With no astringency, the liquor is smooth, and its sweetness is not overpowering.
The little note of astringency that appears in the following infusions brings depth, while the mellow olfactory effects of this sencha remain: subtle and multi-faceted.
The aftertaste is long and powerful, especially after the second infusion.
Nonetheless, this sencha responds in the typical ways and produces clearly different liquors depending on whether it is brewed in a teapot made from clay fired in reduction (black Tokoname, Banko) or in oxidation (red Tokoname, Bizen, etc.). Clay that has been fired in reduction seems to me to bring out the aromas and fragrances especially well, whereas with clay that has been fired in oxidation, the liquor is more captivating in the mouth, and the aftertaste is very dense and powerful.

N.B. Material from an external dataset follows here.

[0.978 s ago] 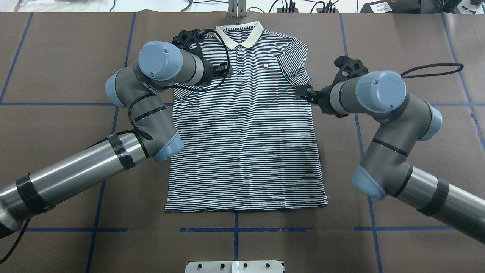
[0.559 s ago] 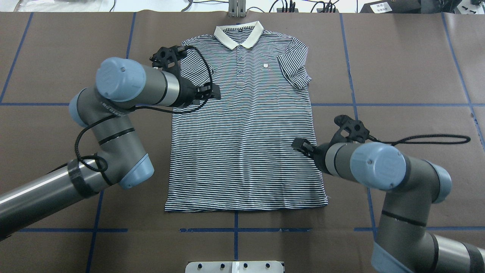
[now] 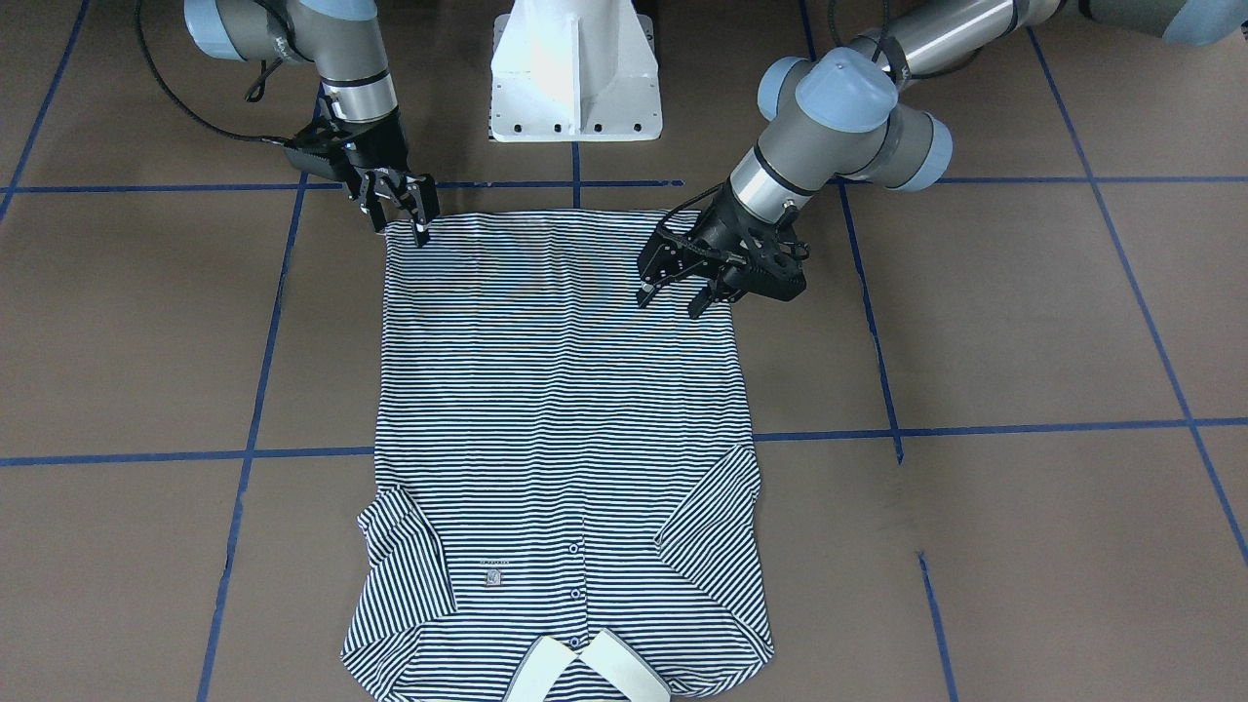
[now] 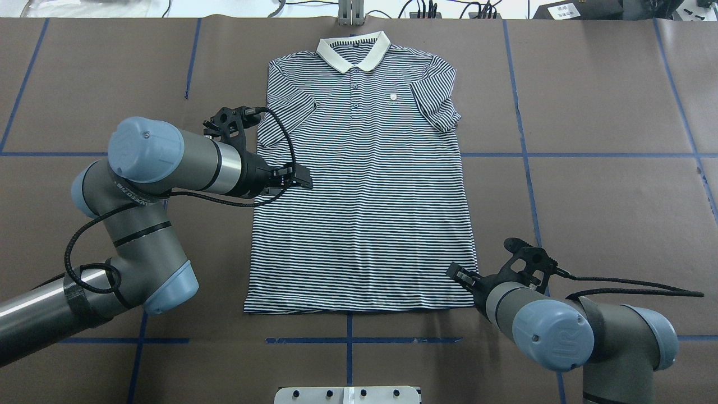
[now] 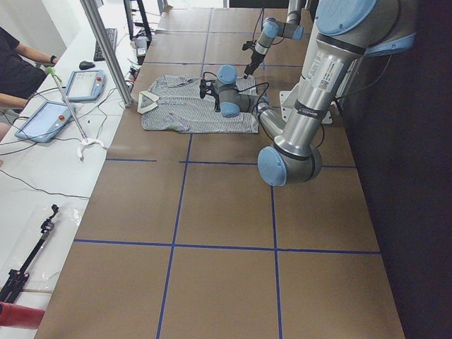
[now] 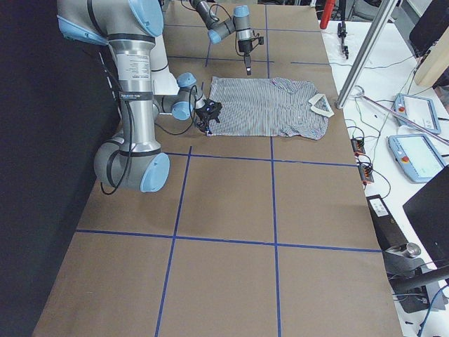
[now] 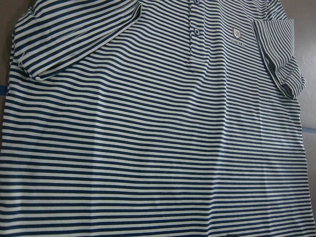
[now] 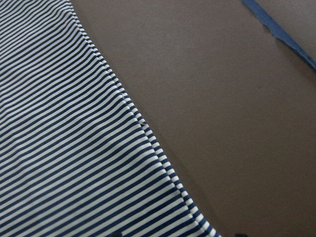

Once again, in a surprising way, this Sayama-kaori is very different from Yamamoto Kengo’s three other products, partly because it has a very poised, balanced side, closer to a kind of perfection, as if to thumb the nose at detractors of this cultivar, which is now considered oldfangled and a little out of fashion.
It is not only the variety of flavours that distinguish these three senchas/cultivars made by the same producer, but also the ways they express themselves.
Here is how I see them:
Yabukita: nose and mouth
Kanaya-midori: nose and throat
Oku-yutaka: mouth and throat
Sayama-kaori : Subtle balance between mouth, noise, and throat, with a final predominance of throat.